A lot of people dislike me with a bit of passion. I don’t tolerate people for long periods of time, likely due to a wrong upbringing or some genetic malady. I am able to make friends pretty easily because I am a moral person and more often than not — I treat people with respect. However, for the people who dislike me — their rage is deep boned and almost embedded into their DNA.
Take Mrs. Fly as an example: she always finds a way to undermine or trip me as I am about to sprint. This doesn’t mean she doesn’t love me. She just doesn’t like me very much. Nothing I can do about it but grin and bear it.
The same relationship applies here at the blog, or inside Stocklabs. For many years you’ve bore witness to my trading success and me boasting about what a special boy I was — smarter and faster than all the rest. Why, I had algorithms and fancy software and lots of members who paid me for my trading ideas. These traits are plenty enough to hate someone with a passion, let alone if such a person mistreated you or made you feel dumb on occasion — why you’d just sit there and wait for his downfall.
Now is your time to revel in my misery, as I traded into VRAX at $20 and rode it all the way down through 13 trading halts and closing the session in that 5% weighted position down 72% from cost. This albatross ruined an otherwise fine day, placing me in the red by 2% and flat for the week.

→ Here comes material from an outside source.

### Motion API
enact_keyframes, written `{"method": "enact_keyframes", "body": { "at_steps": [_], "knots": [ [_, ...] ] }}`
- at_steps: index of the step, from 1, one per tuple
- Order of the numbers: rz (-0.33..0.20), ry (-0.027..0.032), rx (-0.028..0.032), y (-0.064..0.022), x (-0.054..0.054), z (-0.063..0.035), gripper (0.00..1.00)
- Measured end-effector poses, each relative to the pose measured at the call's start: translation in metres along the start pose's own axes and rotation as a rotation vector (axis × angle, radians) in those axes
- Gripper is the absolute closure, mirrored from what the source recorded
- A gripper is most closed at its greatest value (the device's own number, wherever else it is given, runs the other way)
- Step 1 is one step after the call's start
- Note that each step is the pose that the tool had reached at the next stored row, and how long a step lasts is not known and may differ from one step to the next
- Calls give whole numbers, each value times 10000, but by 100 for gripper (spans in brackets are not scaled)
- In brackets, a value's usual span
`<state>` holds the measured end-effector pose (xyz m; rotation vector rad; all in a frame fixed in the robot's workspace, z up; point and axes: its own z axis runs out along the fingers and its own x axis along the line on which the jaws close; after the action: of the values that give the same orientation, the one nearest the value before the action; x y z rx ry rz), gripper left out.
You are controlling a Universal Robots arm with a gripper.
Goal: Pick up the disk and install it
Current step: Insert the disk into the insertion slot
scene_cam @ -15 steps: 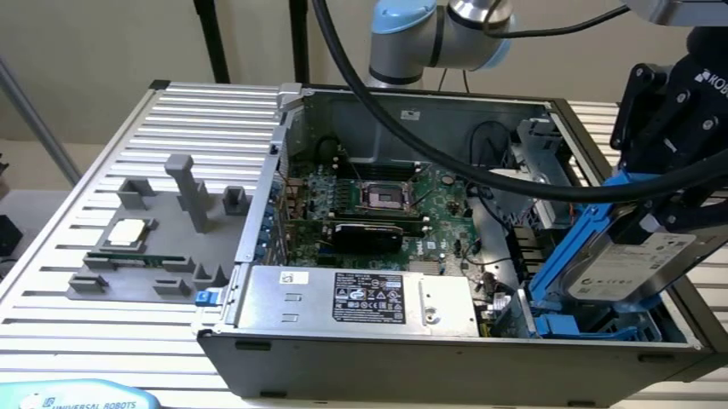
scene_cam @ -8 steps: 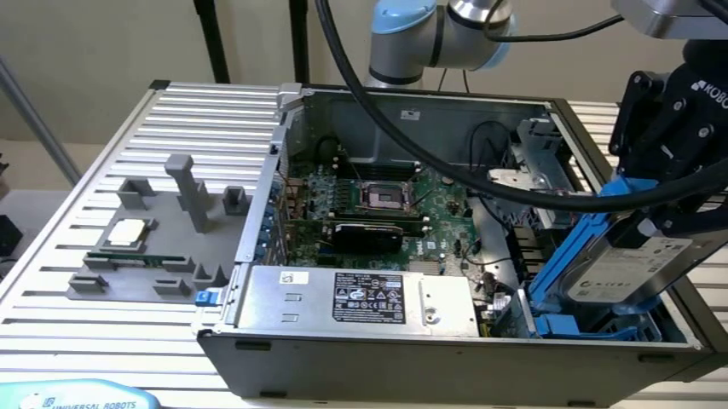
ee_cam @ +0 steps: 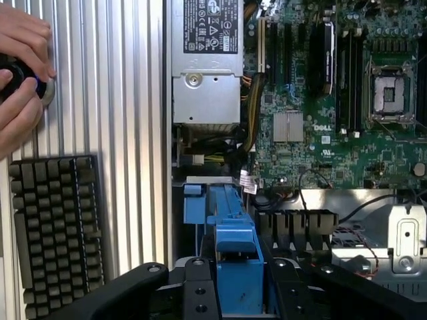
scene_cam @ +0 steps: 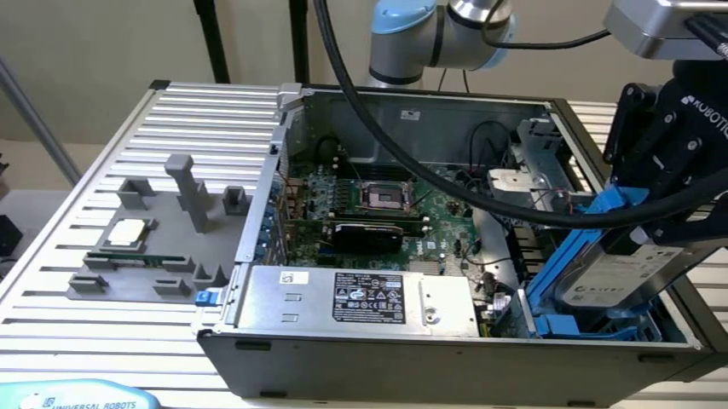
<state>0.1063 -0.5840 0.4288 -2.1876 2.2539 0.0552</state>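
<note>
The disk [scene_cam: 618, 278], silver-grey with a white label and a blue carrier bracket [scene_cam: 582, 243], hangs tilted over the drive bay [scene_cam: 565, 325] at the exterior view's right end of the open computer case [scene_cam: 455, 362]. My black gripper [scene_cam: 657, 223] is shut on it from above. In the wrist view the blue carrier [ee_cam: 237, 263] sits between my dark fingers [ee_cam: 199, 293], with the bay's blue rails [ee_cam: 200, 212] just beyond it. The disk's lower end reaches into the bay; how deep it sits is hidden.
A big silver box with a black label [scene_cam: 364, 298] and the motherboard [scene_cam: 381, 204] lie inside the case. A grey fixture holding a small square chip [scene_cam: 129, 230] stands on the slatted table. A person's hands [ee_cam: 20, 73] and a keyboard [ee_cam: 57, 227] lie beside the case.
</note>
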Motion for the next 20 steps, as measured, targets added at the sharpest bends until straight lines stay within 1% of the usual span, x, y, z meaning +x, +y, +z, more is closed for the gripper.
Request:
{"method": "enact_keyframes", "body": {
  "at_steps": [5, 20],
  "knots": [
    [1, 0, -22, -4, 2, 88, 67],
    [-2, -1, -26, -11, 8, 360, 67]
  ]
}}
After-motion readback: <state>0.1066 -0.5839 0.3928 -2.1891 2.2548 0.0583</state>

Due to this amazing decline, which kept going lower in spite of the sector and in spite of any semblance of mean reversion — I was mesmerized and only kept a long book with one 10% hedge in YANG and 20% cash. What I mean is, I am not even sure if I am heading into Monday with a good ship, since I didn’t curate.
VRAX now represents just 1.3% of my portfolio and I have no interest in averaging down — because the grandiose stupidity of it all leaves me with a very bad taste in my mouth. I am not ruling it out, however. And you know I am prone to changing my mind at any given moment.
I close this blog disclosing several things to you, my haters and secret haters who enjoy to see my flop.
My weekend is ruined. I will not enjoy myself no matter — since I will be spending the weekend on formulating a plan for August in an attempt to regain my mojo.
Boo-hoo: poor Fly boy is disheveled and in ruins.